This is what the writer of the gospel had in mind when he wrote “God Loved the World.” Very clearly, he is saying God loves people. Not some people . . . all people. He doesn’t love some people more than others. He loves all people equally. There are other statements in the New Testament that quite explicitly tell us God doesn’t practice favoritism.

God loves everyone.

At the very end of the Gospel of Matthew, Jesus tells his disciples to take this message to all the nations. To all the “nations”? This is a different word, but the meaning has an interesting overlap with “world.” Nations in the Greek is the word “ethnos” and really means “people groups.” It’s where we get the words “ethnic” and “ethnicity.”

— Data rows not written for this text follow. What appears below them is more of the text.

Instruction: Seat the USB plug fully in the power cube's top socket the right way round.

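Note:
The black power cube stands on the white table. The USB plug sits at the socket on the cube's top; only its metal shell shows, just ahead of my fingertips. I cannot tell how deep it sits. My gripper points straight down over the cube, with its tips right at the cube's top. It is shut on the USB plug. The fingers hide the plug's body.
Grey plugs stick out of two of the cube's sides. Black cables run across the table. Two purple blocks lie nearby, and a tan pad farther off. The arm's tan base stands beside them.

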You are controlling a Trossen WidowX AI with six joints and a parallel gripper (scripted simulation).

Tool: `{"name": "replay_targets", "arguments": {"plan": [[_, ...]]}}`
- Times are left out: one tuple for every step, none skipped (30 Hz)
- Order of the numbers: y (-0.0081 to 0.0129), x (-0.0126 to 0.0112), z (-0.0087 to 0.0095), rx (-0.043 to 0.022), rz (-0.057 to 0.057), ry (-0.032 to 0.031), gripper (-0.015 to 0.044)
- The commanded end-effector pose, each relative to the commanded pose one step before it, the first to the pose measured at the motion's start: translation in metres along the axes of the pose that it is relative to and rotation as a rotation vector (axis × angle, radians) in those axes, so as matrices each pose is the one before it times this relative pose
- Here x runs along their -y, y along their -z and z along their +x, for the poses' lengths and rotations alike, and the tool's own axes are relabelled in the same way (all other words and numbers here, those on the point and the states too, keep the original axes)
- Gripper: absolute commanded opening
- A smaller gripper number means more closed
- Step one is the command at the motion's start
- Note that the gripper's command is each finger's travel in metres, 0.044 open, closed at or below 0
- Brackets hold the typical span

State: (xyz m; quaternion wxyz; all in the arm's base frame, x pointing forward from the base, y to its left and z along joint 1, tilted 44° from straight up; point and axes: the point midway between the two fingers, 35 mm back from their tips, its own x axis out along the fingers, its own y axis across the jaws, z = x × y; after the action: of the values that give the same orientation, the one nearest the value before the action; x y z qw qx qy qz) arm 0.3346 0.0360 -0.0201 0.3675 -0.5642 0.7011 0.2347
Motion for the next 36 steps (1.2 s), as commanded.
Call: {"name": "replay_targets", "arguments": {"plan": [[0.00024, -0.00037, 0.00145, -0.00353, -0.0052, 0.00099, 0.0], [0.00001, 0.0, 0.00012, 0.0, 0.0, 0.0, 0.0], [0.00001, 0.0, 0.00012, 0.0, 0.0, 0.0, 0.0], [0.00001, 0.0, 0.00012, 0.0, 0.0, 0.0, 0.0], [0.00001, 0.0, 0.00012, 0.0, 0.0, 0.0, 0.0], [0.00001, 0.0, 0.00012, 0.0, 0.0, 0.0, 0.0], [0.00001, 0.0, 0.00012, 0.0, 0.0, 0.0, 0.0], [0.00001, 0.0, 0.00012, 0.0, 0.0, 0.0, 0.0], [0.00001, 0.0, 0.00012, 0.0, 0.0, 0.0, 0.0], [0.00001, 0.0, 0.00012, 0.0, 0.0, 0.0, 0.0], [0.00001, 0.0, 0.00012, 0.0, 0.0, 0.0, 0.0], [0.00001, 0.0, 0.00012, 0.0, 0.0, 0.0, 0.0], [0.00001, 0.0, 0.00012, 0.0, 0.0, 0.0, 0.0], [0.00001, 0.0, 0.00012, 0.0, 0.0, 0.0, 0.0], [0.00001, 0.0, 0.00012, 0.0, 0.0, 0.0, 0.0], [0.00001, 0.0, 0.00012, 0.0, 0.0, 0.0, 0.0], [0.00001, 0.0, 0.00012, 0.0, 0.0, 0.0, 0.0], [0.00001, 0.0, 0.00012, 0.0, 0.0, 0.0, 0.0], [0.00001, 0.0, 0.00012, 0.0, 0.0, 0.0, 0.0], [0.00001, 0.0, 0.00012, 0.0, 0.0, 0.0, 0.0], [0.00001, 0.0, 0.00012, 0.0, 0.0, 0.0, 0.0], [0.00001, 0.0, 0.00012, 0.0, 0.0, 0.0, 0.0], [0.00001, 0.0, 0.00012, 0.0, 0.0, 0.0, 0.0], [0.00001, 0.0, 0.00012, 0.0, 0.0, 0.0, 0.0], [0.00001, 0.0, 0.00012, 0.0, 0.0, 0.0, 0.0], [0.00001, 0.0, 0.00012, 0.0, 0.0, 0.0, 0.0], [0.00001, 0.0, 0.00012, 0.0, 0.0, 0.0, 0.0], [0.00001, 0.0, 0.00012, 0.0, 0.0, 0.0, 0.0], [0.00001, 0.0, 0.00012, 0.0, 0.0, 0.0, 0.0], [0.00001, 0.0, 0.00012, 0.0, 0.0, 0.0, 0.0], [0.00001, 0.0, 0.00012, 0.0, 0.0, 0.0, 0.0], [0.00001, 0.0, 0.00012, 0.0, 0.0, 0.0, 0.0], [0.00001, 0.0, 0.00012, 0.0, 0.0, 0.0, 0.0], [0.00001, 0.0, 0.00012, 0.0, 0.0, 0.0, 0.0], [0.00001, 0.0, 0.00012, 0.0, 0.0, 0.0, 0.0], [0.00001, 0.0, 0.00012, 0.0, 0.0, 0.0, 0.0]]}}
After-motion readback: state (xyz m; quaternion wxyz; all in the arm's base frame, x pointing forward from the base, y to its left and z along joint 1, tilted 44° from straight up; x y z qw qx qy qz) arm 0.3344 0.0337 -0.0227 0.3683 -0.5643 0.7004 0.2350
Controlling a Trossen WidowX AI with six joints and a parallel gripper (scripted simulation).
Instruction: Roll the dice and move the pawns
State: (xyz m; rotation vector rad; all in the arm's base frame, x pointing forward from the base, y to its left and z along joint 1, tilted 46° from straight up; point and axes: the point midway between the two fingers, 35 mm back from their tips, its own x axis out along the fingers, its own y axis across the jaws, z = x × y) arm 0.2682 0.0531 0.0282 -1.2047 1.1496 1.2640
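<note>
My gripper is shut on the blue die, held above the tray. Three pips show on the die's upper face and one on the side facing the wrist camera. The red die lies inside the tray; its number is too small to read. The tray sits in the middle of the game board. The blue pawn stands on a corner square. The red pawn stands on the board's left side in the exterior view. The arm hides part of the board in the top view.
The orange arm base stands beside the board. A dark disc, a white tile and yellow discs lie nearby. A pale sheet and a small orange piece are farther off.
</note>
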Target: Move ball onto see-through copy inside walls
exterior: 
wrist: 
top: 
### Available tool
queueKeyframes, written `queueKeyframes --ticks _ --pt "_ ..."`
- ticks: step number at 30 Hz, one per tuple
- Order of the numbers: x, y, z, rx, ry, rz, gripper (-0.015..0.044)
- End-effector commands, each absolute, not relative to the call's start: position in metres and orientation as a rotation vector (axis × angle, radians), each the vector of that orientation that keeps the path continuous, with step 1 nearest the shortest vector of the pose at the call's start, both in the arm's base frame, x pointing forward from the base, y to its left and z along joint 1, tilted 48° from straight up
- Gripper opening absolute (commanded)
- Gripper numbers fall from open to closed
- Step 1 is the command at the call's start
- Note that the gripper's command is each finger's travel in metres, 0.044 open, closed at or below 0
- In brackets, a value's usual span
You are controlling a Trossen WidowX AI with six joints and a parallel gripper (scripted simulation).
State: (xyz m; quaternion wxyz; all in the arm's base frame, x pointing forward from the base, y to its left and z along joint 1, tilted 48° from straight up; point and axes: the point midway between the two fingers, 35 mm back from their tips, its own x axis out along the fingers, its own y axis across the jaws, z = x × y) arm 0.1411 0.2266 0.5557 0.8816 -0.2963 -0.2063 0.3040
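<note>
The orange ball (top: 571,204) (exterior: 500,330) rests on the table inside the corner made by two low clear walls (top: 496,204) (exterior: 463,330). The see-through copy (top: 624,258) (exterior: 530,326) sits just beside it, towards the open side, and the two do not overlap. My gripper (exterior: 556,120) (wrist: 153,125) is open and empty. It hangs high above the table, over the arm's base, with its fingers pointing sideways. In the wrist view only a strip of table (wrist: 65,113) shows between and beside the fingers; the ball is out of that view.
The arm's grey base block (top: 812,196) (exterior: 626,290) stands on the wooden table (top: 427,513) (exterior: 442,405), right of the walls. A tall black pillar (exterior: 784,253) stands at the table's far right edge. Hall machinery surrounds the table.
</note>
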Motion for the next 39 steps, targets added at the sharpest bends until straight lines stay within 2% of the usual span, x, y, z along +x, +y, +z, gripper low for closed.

God loves people. Everyone. All people groups. No matter what language we speak. Regardless of the tone of our skin. No gender more than another. It doesn’t matter who our parents are or were or where we came from. God loves people.

What this means to me is that anyone who claims to be a follower of God should adopt his values because in a certain sense, we represent him to the world. And if we’re not in the habit of loving people, we’re not doing a very good job representing the God who is Love.

The picture below is the cover of a booklet my wife received when she was a young girl in Vallejo, California. She started attending Sunday School at a nearby Presbyterian church and was given this collection of stories from around the world. Published by the Westminster Press in 1956, and written by W. L. Jenkins.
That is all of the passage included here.